─── Exercise material
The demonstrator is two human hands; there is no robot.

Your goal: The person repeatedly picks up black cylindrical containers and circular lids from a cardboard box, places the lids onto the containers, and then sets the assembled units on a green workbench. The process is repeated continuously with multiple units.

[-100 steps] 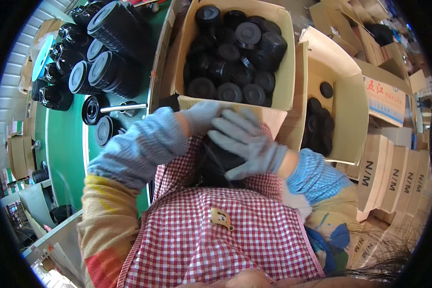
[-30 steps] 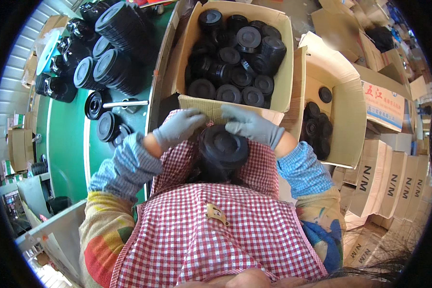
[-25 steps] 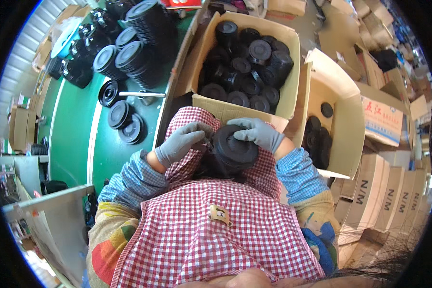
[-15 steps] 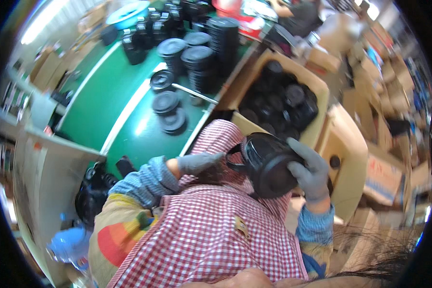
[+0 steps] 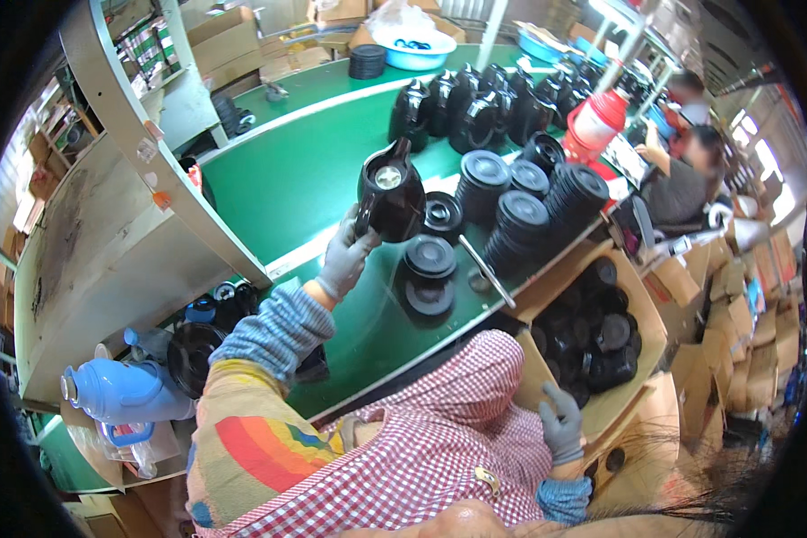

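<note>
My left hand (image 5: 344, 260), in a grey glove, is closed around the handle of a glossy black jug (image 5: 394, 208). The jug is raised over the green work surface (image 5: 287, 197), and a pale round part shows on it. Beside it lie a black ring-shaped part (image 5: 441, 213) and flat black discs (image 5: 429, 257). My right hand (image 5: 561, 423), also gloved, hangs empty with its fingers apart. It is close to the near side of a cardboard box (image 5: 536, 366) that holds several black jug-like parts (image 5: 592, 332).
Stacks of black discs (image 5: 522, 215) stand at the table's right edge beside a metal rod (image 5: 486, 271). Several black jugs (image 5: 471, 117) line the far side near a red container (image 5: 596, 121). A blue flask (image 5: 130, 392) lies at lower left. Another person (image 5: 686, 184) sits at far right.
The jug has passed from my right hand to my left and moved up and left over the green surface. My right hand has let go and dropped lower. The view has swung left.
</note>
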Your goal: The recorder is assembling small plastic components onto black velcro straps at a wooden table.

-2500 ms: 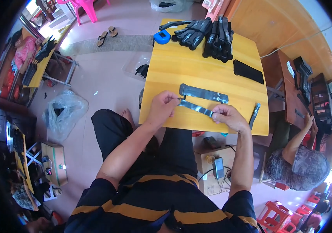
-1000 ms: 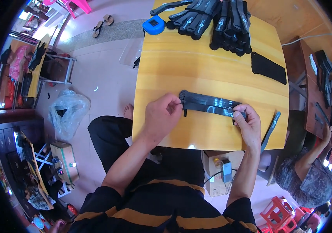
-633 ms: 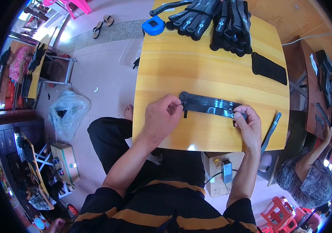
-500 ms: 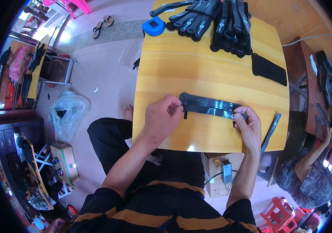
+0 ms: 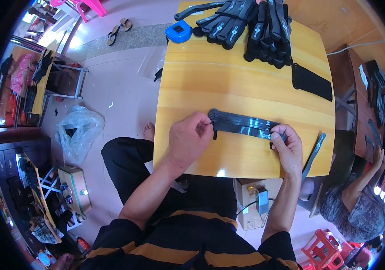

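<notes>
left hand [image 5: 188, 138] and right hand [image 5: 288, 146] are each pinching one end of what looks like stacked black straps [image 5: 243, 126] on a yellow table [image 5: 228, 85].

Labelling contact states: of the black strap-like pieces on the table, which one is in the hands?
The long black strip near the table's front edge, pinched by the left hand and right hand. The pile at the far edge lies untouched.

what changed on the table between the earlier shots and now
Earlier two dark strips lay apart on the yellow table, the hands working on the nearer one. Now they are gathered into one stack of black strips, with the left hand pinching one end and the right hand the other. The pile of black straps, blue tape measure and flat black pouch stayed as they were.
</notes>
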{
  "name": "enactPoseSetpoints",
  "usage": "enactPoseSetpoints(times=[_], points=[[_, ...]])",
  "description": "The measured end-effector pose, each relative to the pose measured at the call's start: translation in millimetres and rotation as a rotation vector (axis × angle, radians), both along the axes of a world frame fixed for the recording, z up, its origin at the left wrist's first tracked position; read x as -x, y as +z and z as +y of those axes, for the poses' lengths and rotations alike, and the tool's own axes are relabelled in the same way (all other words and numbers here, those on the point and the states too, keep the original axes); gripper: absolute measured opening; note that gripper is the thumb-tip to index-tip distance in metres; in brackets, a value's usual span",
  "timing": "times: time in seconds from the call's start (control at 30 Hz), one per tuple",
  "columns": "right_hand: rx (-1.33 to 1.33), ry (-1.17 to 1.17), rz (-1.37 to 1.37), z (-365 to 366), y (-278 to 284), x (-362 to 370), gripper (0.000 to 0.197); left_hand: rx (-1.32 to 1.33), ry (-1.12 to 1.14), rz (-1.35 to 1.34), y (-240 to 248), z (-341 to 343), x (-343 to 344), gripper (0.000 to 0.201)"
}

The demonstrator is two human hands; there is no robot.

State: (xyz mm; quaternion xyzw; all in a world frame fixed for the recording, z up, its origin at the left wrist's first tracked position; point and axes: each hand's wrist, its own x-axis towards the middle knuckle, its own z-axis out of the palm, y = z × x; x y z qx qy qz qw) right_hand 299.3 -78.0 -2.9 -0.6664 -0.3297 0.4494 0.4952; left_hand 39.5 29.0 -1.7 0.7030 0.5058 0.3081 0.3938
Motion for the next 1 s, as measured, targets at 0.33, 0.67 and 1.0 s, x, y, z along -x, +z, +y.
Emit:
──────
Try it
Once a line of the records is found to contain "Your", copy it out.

Completed exercise
Your goal: The person repeatedly picks up black cylindrical containers and circular lids from a cardboard box, places the lids onto the containers, and then sets the assembled units on a green workbench. The process is repeated continuously with multiple units.
Your goal: The recorder is assembling small plastic components onto black velcro straps at a wooden table.

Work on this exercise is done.